L’incontournable café du coin, dominos et précampagne électorale

RAMADHAN EN KABYLIE

LIBERTÉ 09/10/2007 L’incontournable café du coin, dominos et précampagne électorale

La chorba à peine finie pour certains, que d’autres ont déjà franchi le seuil de leur porte avec comme première destination et, souvent, la seule pour la plupart, le café du coin, où tant dans un village kabyle la force du lien familial et de voisinage font que presque tout le monde connaît tout le monde. Il est quasiment impossible durant ces soirées de Ramadhan de prendre son café tout seul.

Il est 18h45. Dans le chef-lieu de la commune d’Irdjen, comme partout ailleurs en Kabylie, cela fait déjà un peu plus d’une dizaine de minutes que les cafés maures sont ouverts. Soit, depuis la première minute qui a suivi la rupture du jeûne. Alors que la RN15, l’unique d’ailleurs, traversant le chef-lieu de cette paisible localité d’environ 20 000 habitants est encore déserte à ce moment-là, Amar, propriétaire du plus ancien café populaire de la région, est déjà derrière son comptoir. Tout en surveillant sa presse à café, il se prépare à accueillir ses clients dont les premiers, les plus inconditionnels, ne tarderont pas d’ailleurs à arriver. Il aura suffit de quelques minutes pour que le vieux petit comptoir soit assiégé. Il devient, au fil des minutes qui passent, de plus en plus difficile de se frayer un chemin pour commander sa boisson préférée. Derrière, les tables sont déjà toutes occupées. Là, le café, le thé et la boisson gazeuse se conjuguent forcément avec une interminable partie de dominos ou de rami. Des parties de jeux qui réunissent durant chaque soirée de ce Ramadhan, et pour de longues heures, des têtes parsemées de cheveux gris et d’autres coiffées à la “mode” et pleines de gel fixant. Une ambiance qui attire à la fois les costumes et les combinaisons, qui pour participer au jeu et qui pour assister, histoire de passer le temps, et le tout dans un brouhaha audible de loin et au milieu d’un nuage de fumée dégageait par des dizaines de cigarettes qui s’allumaient l’une derrière l’autre comme pour compenser d’un seul coup tout ce manque de nicotine enregistré durant toute la journée.

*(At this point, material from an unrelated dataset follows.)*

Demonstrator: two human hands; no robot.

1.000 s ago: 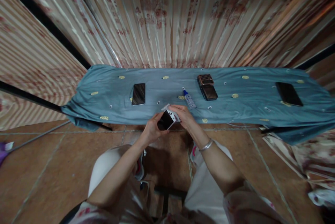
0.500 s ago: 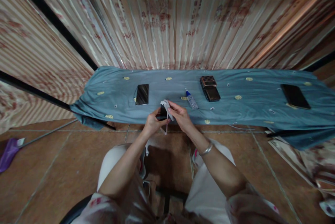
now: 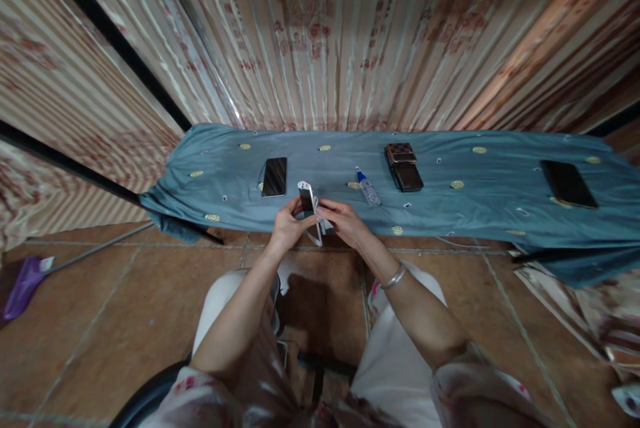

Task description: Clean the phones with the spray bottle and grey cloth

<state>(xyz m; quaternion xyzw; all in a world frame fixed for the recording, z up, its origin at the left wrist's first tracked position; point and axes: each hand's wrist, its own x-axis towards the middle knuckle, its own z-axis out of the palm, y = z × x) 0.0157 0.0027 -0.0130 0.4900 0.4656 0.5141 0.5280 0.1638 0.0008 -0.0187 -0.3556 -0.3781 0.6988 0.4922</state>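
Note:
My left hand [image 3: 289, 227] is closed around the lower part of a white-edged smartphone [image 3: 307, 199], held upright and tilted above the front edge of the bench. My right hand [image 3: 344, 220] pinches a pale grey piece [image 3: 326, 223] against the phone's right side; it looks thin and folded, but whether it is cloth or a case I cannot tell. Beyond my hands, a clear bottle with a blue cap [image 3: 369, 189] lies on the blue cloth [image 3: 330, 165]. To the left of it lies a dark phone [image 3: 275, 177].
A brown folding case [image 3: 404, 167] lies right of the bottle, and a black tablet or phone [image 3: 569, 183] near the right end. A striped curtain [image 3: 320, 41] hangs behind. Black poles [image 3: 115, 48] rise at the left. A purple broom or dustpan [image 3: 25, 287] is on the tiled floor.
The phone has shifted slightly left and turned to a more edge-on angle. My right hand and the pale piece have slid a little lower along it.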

Nous quittons “l’ambiance” de ce café situé à l’extrémité haute de l’agglomération, alors que d’autres gens affluaient individuellement ou en groupe vers ce coin qui, comme le reste des lieux semblables, ferme ses portes à 19h durant tout le reste de l’année. Dehors, l’ambiance tranche avec celle d’il y a à peine une demi-heure et surtout avec celle des soirées ramadanesques des années précédentes durant lesquelles, se souvient-on, la vue du thermomètre n’incitait guère à sortir. Il est 19h30 et la RN15 qui traverse le chef-lieu communal d’Irdjen grouille de monde. Un mouvement à double sens. Certains descendent pendant que d’autres montent. Cela dépend d’où on vient et où veut-on aller ? On se croise, on se salue, on s’arrête parfois pour discuter un moment avec quelqu’un et on continue. La déshéritée commune d’Irdjen compte 11 villages au total, mais la seule ambiance existante, on la retrouve au chef-lieu communal. Faute de cafés maures ou d’autres infrastructures dans les villages, il n’y a point d’ambiance. On emprunte les chemins, encore non éclairés, menant des villages, sur une distance de moins d’un kilomètre pour le plus proche, et d’une dizaine pour les plus éloignés, au chef-lieu communal tels des fantômes. On n’entend que le bruit des pas et des murmures.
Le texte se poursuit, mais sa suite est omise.